Looking at each line of the data below, tally those that contain the word "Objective" and give only the total.

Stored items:
◆ ◆ ◆ ◆ ◆

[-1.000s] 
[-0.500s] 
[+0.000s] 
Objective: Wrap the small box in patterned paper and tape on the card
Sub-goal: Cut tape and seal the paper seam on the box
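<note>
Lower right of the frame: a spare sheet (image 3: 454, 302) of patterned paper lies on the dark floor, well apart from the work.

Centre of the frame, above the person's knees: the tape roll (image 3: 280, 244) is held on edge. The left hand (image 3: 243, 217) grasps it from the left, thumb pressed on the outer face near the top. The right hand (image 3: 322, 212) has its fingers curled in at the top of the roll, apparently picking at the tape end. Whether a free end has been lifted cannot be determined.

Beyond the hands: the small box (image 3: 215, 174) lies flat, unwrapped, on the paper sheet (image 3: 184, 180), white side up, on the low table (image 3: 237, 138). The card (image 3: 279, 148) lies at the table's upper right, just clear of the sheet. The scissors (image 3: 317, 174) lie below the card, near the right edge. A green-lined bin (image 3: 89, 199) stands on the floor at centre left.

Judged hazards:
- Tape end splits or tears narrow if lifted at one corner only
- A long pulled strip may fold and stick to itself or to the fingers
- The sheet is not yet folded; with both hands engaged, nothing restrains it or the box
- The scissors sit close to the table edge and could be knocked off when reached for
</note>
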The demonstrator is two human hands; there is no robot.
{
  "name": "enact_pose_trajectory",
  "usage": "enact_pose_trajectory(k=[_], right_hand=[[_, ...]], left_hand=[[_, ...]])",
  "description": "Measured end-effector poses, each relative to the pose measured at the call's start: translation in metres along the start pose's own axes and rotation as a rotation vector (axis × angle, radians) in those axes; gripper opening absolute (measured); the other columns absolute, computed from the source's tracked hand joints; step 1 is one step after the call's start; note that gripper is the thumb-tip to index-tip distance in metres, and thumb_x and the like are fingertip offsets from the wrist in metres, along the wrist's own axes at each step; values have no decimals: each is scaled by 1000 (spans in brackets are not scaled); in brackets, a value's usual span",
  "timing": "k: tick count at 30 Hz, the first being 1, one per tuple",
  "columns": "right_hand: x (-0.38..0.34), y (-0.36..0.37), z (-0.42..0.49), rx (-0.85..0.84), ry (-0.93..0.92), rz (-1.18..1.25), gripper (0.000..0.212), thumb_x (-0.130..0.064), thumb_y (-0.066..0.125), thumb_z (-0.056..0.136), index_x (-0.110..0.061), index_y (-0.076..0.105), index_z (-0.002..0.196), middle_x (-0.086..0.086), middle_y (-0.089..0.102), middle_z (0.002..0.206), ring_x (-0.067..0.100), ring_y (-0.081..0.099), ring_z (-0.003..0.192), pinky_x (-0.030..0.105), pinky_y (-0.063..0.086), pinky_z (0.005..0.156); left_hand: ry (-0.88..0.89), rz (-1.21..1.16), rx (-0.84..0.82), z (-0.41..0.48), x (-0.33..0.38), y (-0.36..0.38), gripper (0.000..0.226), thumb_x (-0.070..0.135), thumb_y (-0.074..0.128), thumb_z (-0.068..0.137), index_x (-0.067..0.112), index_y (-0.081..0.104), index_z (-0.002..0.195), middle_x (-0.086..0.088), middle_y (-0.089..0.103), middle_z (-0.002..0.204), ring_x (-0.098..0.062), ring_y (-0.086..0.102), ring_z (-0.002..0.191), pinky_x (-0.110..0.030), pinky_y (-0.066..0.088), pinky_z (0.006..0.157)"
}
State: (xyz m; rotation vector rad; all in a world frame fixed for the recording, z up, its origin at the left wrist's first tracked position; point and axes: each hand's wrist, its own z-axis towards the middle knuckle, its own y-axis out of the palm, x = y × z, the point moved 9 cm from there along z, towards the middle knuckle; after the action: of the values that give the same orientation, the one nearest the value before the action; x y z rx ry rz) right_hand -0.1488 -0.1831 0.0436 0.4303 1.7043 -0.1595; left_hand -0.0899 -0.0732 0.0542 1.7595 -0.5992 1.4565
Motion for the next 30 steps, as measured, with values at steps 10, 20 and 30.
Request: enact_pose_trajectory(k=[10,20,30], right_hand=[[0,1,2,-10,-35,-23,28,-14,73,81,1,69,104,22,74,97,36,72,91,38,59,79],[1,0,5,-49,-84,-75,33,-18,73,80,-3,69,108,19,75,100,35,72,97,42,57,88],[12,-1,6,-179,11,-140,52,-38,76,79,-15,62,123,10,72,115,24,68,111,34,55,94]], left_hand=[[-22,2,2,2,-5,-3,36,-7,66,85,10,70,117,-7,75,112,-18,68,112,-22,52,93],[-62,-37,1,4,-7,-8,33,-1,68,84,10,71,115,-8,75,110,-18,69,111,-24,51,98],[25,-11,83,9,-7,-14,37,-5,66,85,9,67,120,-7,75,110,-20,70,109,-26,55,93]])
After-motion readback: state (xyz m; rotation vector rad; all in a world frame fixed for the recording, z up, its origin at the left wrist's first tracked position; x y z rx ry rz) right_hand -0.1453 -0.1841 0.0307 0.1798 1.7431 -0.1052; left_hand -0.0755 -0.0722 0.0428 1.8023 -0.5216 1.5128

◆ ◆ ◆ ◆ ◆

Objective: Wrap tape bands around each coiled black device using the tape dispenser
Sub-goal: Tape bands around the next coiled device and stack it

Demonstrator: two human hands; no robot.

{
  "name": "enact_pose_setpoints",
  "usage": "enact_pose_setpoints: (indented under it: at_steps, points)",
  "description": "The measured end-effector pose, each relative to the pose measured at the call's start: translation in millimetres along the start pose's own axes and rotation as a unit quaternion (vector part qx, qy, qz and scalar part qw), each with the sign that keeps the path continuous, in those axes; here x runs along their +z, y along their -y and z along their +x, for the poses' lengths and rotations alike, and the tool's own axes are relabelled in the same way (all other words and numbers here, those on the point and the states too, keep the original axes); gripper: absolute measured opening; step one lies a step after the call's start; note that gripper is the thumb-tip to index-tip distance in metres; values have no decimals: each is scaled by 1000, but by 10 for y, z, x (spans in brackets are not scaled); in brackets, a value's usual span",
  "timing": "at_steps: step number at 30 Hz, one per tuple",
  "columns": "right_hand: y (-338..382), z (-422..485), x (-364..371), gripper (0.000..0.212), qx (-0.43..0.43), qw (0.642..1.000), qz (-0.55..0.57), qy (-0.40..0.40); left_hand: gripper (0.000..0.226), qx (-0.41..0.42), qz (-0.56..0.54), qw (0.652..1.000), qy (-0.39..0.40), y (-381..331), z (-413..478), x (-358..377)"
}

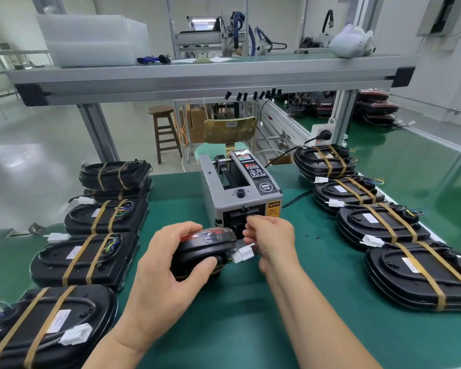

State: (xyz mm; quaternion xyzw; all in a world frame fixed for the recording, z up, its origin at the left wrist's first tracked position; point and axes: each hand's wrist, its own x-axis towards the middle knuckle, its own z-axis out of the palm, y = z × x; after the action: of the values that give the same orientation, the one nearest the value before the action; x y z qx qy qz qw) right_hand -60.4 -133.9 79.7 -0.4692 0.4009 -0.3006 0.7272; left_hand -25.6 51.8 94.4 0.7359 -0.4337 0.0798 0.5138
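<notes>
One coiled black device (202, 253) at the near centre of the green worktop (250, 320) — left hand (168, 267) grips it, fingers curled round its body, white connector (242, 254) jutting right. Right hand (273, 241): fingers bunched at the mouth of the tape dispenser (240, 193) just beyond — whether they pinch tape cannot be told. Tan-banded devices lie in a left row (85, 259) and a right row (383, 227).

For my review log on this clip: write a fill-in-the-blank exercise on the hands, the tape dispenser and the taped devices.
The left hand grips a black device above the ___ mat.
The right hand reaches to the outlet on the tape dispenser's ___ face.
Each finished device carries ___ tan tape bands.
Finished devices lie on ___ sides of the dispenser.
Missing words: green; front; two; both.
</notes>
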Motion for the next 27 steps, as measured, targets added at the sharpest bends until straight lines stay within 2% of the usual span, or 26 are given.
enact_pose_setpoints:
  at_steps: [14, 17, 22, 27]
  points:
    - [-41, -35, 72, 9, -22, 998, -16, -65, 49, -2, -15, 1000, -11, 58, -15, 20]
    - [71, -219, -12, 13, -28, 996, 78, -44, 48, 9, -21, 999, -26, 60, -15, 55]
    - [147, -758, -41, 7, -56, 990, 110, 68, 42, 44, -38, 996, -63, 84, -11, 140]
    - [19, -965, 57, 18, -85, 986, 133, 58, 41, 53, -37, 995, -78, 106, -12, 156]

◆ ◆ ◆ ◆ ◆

> [RESPONSE TO THE TASK]: 2